In this study, the FD values of different ROIs of individuals on the same side were significantly different from each other. When the FD values of all individuals were examined, it was seen that the FD values calculated from the ramus region were the highest and the FD values calculated from the regions with missing teeth were the lowest. A larger FD indicates a denser and less porous trabeculae [32]. According to this information, it can be said that among the regions examined in this study, the trabecular complexity in the ramus region is higher than in other areas. In addition, Yaşar and Akgünlü [37] observed that the differences in occlusal forces occurring in the dental and edentulous areas during chewing caused some changes in the trabecular bone structure, resulting in lower FD in the dental areas. In this study, fractal values obtained from structures adjacent to the dentulous regions were lower. Consistent with our result, there are studies in the literature that indicate that there are differences in fractal dimensions of ROIs evaluated on the same side, as well as in studies conducted in the same regions [37, 39, 40, 44].
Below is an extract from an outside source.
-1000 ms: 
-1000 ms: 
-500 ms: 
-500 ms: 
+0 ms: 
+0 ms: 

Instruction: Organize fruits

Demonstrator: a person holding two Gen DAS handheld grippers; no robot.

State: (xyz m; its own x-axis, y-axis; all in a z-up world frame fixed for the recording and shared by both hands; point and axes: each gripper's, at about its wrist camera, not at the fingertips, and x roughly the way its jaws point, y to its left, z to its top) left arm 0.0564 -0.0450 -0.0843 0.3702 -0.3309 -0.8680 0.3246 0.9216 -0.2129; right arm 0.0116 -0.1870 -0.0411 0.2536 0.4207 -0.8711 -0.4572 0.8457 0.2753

The number of studies evaluating FD is high in the literature. While it was stated that FD was higher in patients using bisphosphonates [46], the FD values of patients with sickle cell anemia [43] and chronic renal failure were found to be lower than healthy subjects. In this study, the FD value of the hypodontia group was found to be significantly lower than that of the healthy group (p<0.05). There was only one study in the literature evaluating the effect of hypodontia on trabecular bone [18]. In this study, Creton et al. [18]. investigated possible bone structure changes due to hypodontia with fractal analysis and other radiographic measurements and reported that there was no significant difference between the groups. However, they observed a greater FD when the number of missing teeth increased. The difference between Creton et al. [18] and us may be due to the fact that they used the caliper method when calculating fractal dimension values in their study and classified tooth deficiency as hypodontia, oligodontia or dental agenesis. In addition, similar to this study, Creton et al. [18] also included only individuals with left mandibular second premolar agenesis.
The limitation of the current study is that only one missing tooth was evaluated in the study groups and the sample size was small. In future studies, the number of patients should be increased and edentulous status should be evaluated. In addition, studies that include both cortical bone and trabecular bone in a wider age range can be done by categorizing missing tooth cases.